İkinci hayal kırıklığım tekne ile yol alırken oldu. Çok güzel manzaralı yerlerden geçiyoruz ama tekneyi durdurup rahat rahat fotograf çekmemize izin verilmiyor. Evet hızlı gitmiyoruz ama tekne kalabalık olunca güzel noktaları yakalamak için sıra beklerken istediğim pozları yakalayamıyorum. Oysaki bu doğa çok değişik ve tam bu bölgenin simgesi niteliğinde.




Gelgit nedeniyle kayalarda ilginç oyuklar oluşmuş.

Söylesem belki dururlardı ama fotograf çekmeye dalmış, teknedeki uygun pozisyon için sıra beklerken bu ilginç bölgeden de çıkmış olduk. Geç kaldık. Şanssızlık.

Gittiğimiz ikinci ada da çok az kaldık. Güzeldi ama çok kalabalıktı. Ada büyük olsa da tekneler herkesi aynı küçük plaja indirdiği için tam turistik bir ortam. Kendinizi egzotik bir adada hissedemiyorsunuz. Egzotik, tropikal bir adanın en önemli özelliği nedir? Sakinlik. Heyhaaaaatt.



Neyse, son bir kaç pozu yakalayabildim.

Yılbaşı deyince aklımıza soğuk gelir. Noel şapkası mayo ve bikiniyle Noel'e apayrı bir boyut getirmişler. 


Favorim aşağıdaki resim.
Teknelere bu rengarenk kumaşlar şeytandan korusun diye bağlanıyormuş. Bizdeki maşallah, nazar boncuğu gibi.

Adalarda kalınan sürede ancak foto çekecek kadar. Zaten etrafı kısa bir inceleyip nerelerin fotosunu çekeceğim diye karar verip, çekince süre bitiyor. Koskoca adanın bir ucunda yarım saat kalıp değil keşfetme plajın ötesini göremeden kalkılıyor. Hani bir ekran koruyucu var ve ötesini göremiyoruz ve hayallerim onların arkasında kalıyor onlara bir türlü ulaşamıyorum gibi.

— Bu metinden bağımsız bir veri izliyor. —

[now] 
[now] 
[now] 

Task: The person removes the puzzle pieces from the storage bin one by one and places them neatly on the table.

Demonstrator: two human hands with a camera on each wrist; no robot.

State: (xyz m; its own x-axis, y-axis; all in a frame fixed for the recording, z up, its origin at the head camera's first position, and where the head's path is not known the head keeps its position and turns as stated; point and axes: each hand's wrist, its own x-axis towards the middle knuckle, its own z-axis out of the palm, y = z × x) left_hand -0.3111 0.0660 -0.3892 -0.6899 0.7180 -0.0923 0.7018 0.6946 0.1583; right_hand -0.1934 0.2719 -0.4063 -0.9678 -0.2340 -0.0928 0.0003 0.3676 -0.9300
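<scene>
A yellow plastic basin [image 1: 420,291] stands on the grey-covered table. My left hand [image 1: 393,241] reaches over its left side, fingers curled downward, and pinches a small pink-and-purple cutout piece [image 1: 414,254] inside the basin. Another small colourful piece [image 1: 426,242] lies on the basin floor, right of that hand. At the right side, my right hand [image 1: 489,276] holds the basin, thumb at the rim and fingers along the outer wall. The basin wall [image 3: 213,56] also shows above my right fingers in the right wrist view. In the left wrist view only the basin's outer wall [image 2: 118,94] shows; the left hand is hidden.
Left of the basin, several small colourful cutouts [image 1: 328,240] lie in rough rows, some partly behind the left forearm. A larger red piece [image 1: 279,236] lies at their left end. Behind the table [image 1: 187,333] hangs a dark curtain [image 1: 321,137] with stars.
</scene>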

Yine yola koyulduk.Bu sefer daha da küçük ve hiç bir özelliği olmayan Khoi Nok adasına gittik. Burada bazı kişiler şnorkel ile dalmayı öğrendiler. Standartlar gereği koca koca insanlar şnorkel ile yüzmeyi önce sığ suda öğreniyorlardı. Bizim için dışardan bakınca çok komik görünen bu manzaranın oyuncuları ise verilen eğitime dalmış, ciddiyetle öğrenmeye çalışıyorlardı. 
Çok standartlaşmak işte bazen böyle komik görüntülere neden olabiliyor. 

Adanın ev sahiplerinden


Bu üçüncü adaya niye gidildi hiç anlamadım. Buraya gidilmeyip de Phi Phi adasında biraz daha kalınsaydı ve insanlar şöyle sakin sakin adayı keşfetselerdi ya.

Üçüncü adadan sonra dönüşe geçildi. Limana girerken coğrafya yine ilginçti.
gelgit nedeniyle ağaç köklerinin durumu.

Gelgit sırasında oluşan su seviye farkının etkisi rahatlıkla görülebiliyor.


Limana giriş.

Sürat motorunun temposunun hepimizi çok yorduğunu fark ettik. Allahtan kimse mide bulantısı filan yaşamayıp sağ salim bitirdik.

Phi Phi adasında kalınabiliyor. Doğayla bütünüyle özdeşleşmiş bungalovlar var. Bugünkü hayal kırıklığını bir daha ki sefere gelirsem Bungalovlarda kalıp acısını çıkartırıp deyip kendimi avutarak unutmaya çalıştım.
 Bir daha gelmek ister miyim buralara? Kimbilir?